What is required: Set down the data below in full and exactly, minus the pictures.

Provided material: Begin

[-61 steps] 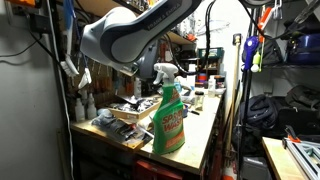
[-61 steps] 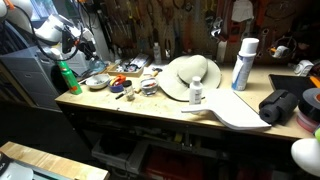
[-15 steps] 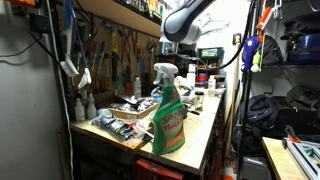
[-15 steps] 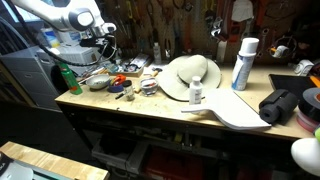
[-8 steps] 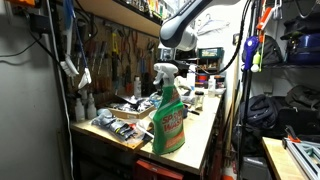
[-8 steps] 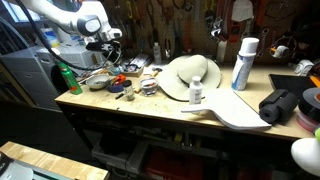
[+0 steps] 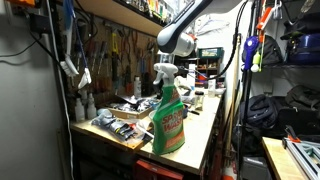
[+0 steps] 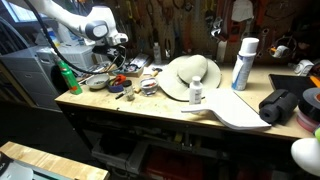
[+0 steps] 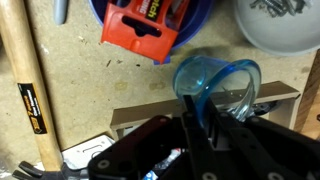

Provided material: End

Output:
[-61 steps] 
[-61 steps] 
[-15 steps] 
[-15 steps] 
[-8 steps] 
[-8 steps] 
[+0 steps] 
[+0 steps] 
[+0 steps] 

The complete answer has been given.